Two torpedoes struck on the port side in the #1 hold. The explosion created a hole 8 feet by 30 feet, blew the hatch cover off, spewed cargo overboard and started a fire. A short time later, a third torpedo struck on the port side at #4 hatch and blew a truck standing on deck into the water and also started a small fire. The engines were secured and some of the eight officers, 34 crewmen, 28 armed guards (the ship was armed with one 4in, one 3in and eight 20mm guns) and one passenger abandoned ship. Panicking, they tried to launch three lifeboats, but two capsized in the rough seas. Eight men got away in a boat and others jumped overboard and swam to three rafts, but the harsh weather and cold water caused the most men to die from exposure. Only one officer, six crewmen and 17 armed guards survived. 23 survivors and three bodies were picked up after five hours by the British rescue ship Accrington and landed at Gourock. A boarding party from USCGC Ingham later boarded the ship and noted that she could have been saved, but the watch below left the boilers fire lit, which burned the boilers out. The vessel was scuttled by gunfire at 1300. The boarding party also found one man whom never left the ship and took him to the escort vessel. One week later two bodies were recovered from a raft by the French corvette Lobelia. (Dave Shirlaw)
"German Field Marshal Friedrich Paulus (left), accompanied by two staff officers, walks toward Red Army headquarters to sign the formal surrender of the Sixth Army at Stalingrad, Russia.
Paulus had begged Hitler to allow a retreat before it became too late, but the Führer refused to give up, leaving the exhausted and starving army surrounded by Soviet forces.

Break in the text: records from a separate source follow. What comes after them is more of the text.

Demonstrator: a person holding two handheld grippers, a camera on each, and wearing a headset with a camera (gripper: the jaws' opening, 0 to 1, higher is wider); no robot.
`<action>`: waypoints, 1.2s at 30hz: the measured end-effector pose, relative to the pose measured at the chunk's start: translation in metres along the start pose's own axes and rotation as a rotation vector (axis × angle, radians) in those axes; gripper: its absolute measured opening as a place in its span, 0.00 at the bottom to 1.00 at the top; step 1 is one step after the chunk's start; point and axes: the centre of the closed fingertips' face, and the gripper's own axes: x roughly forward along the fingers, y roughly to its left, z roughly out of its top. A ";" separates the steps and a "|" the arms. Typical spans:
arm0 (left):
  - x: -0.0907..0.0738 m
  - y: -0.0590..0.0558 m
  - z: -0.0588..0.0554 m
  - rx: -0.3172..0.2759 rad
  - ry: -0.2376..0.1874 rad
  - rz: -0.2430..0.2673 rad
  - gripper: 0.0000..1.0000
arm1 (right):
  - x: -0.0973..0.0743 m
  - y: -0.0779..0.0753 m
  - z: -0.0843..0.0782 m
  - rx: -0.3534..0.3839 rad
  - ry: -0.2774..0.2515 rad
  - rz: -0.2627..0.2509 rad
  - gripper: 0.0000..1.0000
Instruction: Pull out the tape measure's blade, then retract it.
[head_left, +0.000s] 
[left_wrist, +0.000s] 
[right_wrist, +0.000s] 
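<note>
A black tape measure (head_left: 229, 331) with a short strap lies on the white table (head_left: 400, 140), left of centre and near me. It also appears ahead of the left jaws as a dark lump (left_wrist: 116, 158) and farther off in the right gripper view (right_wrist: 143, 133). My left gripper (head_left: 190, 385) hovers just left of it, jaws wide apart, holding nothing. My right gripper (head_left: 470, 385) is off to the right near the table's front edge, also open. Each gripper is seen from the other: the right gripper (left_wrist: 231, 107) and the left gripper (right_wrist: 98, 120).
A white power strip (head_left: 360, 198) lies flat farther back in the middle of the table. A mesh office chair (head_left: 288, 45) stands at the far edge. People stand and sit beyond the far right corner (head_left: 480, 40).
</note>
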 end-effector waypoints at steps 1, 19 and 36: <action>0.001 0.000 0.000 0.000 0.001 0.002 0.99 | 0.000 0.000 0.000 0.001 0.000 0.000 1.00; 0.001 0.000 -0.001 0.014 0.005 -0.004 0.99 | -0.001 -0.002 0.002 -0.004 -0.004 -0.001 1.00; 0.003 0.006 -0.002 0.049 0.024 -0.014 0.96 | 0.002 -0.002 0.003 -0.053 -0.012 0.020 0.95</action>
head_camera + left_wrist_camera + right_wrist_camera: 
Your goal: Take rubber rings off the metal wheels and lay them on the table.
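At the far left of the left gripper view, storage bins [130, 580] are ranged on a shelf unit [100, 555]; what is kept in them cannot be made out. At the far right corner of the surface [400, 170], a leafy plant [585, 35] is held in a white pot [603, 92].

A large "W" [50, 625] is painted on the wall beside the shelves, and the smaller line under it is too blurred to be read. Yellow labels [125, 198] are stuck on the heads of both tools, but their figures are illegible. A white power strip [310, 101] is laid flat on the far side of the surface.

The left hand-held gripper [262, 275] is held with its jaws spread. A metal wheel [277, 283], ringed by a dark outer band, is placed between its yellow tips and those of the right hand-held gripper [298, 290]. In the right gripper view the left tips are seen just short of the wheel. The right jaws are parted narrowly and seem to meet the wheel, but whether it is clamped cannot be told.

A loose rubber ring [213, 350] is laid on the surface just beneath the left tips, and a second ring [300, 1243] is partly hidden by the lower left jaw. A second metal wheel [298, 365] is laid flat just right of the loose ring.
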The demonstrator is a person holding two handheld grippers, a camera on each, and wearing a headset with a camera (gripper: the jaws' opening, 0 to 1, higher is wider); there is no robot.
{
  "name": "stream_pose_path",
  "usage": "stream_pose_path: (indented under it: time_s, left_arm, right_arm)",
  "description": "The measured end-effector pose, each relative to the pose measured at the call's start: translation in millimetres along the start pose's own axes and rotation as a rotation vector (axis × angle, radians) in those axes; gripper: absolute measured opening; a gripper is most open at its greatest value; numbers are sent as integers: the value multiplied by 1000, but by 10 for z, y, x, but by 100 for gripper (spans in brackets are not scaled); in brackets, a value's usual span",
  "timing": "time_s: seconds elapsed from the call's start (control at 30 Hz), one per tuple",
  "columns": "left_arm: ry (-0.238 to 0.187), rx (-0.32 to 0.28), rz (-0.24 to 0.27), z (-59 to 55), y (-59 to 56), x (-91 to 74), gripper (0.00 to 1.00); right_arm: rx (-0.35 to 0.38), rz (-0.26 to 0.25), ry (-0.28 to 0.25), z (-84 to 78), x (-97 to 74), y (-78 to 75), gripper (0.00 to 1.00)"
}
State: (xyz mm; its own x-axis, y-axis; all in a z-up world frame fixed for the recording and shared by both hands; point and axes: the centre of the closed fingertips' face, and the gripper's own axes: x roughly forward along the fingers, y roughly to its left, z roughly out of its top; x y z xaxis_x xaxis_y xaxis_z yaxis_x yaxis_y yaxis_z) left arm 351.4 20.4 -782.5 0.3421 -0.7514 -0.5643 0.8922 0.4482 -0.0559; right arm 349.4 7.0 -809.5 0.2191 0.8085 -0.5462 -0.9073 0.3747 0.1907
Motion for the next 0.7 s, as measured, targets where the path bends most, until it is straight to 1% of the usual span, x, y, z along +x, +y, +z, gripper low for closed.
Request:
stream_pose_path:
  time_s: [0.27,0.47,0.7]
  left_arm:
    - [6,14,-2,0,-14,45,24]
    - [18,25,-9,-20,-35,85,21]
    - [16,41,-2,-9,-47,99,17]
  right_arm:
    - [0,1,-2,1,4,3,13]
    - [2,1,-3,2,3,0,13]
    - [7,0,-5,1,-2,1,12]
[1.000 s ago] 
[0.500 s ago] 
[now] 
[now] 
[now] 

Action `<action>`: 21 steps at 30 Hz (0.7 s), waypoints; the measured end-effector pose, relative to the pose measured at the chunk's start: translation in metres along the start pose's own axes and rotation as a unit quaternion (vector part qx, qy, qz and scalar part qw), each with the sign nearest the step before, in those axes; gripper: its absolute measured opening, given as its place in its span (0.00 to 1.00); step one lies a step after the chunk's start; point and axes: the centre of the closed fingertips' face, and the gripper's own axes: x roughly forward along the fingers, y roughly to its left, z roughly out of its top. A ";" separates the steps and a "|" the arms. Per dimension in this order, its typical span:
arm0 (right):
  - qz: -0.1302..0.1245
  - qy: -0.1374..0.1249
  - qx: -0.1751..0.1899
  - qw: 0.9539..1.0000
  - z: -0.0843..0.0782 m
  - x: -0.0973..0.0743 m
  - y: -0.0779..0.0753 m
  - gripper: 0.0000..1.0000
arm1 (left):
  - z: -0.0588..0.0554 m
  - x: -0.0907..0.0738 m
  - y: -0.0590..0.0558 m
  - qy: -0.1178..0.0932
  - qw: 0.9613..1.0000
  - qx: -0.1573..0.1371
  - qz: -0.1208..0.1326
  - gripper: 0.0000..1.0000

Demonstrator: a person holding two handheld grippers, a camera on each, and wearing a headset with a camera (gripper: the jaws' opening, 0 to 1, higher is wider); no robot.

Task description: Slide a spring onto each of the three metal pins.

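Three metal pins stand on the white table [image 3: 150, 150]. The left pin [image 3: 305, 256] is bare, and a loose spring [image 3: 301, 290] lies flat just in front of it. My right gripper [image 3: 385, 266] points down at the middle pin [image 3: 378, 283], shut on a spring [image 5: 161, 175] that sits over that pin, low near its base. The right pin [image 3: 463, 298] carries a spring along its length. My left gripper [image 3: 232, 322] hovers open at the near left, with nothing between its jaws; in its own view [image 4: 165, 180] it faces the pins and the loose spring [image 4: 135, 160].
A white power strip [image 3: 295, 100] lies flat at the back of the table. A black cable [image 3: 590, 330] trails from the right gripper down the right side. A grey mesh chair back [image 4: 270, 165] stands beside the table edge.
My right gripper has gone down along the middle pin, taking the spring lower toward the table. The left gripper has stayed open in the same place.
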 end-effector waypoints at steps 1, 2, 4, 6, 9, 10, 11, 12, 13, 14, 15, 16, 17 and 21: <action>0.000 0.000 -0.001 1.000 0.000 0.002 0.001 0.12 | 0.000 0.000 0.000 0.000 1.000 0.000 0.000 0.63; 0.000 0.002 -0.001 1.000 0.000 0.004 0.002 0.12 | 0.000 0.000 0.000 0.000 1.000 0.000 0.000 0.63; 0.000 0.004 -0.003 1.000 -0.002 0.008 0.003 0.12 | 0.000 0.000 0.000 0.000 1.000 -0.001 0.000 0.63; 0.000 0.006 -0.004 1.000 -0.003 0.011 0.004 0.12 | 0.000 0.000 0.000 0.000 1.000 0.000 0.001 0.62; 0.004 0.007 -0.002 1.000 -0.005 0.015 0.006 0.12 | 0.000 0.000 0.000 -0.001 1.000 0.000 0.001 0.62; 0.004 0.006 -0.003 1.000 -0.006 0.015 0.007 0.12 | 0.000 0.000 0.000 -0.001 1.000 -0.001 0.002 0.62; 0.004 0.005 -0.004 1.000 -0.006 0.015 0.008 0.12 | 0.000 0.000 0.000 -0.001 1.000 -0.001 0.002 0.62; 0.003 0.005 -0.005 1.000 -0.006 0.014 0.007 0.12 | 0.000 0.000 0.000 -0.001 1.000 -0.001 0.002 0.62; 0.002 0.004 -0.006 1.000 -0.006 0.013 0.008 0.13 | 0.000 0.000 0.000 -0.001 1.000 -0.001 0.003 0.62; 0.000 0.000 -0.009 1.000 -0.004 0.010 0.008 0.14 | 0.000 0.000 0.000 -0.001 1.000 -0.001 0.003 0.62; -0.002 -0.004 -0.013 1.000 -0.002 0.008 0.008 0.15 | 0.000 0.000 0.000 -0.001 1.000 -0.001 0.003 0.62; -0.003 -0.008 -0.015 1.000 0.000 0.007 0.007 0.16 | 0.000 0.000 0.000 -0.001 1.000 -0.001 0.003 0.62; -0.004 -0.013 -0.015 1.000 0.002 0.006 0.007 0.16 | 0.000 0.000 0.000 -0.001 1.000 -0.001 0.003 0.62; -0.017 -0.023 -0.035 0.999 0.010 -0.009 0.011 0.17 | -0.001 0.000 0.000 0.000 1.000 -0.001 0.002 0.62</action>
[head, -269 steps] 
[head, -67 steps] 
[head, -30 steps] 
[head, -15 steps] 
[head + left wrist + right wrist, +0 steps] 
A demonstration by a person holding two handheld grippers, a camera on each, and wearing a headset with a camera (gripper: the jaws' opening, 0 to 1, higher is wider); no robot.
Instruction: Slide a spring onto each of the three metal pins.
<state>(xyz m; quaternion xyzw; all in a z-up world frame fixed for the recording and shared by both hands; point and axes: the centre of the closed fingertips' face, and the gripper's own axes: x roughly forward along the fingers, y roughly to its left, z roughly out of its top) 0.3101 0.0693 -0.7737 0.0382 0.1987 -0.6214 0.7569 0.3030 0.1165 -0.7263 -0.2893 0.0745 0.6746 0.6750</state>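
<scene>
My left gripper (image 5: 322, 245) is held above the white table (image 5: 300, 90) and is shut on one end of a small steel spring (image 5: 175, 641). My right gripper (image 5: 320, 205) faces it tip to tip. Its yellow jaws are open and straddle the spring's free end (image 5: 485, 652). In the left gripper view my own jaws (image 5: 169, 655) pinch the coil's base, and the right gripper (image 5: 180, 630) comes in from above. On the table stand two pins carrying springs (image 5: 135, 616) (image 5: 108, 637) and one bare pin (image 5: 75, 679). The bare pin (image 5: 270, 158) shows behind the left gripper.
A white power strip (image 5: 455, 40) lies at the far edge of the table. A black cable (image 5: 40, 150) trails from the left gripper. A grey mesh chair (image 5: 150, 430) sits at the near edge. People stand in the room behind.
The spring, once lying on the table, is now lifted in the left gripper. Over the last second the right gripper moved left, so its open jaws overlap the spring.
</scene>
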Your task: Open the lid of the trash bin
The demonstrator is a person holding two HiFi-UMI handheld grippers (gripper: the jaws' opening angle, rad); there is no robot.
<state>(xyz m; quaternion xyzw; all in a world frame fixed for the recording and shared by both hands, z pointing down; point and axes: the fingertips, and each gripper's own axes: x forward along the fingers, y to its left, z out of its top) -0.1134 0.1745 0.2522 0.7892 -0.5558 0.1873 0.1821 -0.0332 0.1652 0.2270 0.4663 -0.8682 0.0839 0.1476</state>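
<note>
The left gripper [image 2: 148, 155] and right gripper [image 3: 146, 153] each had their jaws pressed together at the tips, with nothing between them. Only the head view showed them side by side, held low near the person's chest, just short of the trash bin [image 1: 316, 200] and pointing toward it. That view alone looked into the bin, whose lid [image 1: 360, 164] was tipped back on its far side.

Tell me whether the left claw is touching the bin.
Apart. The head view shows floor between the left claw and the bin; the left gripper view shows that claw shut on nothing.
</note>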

"Fortress Stalingrad," as Hitler called the troops, could not withstand the fierce winter and the lack of supplies and reinforcements.
Against orders and in the hopes of saving his remaining men, Paulus surrendered on February 3.
While he and his senior staff survived, most of his men did not."
"Within the walls of Auschwitz and other camps, humans replaced animals as subjects for experimentation.
Unscrupulous surgeries were performed on inmates, both healthy and ill, and subjects were exposed to a variety of chemicals and viruses.
Otherwise healthy prisoners were injected with typhus, tuberculosis, and malaria.
This photo shows the results of a substance coded B/F, seven days after injection into a prisoner's forearm."
"Jewish nurses and physicians struggled to care for the ill and injured within the ghettos.
Pictured here are patients and family members in the Kovno (Lithuania) Ghetto.
As trained medical personnel fell victim to disease and starvation, the ghetto's leadership sought to prepare new people to take their places.
Secret medical training was offered in Warsaw and, most likely, Kovno."
From Wiki she's presumed sunk next month:
On 23 February 1943 Turbulent sailed from Algiers for a patrol in the Tyrrhenian Sea. On 1 March she attacked and sank the Italian steam-ship Vincenz. On the 11th she is known to have attacked the mail ship Mafalda. The following morning the anti-submarine trawler Teti II sighted the periscope and conning tower of a submarine and attacked, it is believed, without success. Turbulent did not respond to any further messages and did not return when expected on 23 March. It is thought that Turbulent fell victim to a mine off Maddalena, Sardinia. The wreck has never been found and any reference to its discovery is incorrect.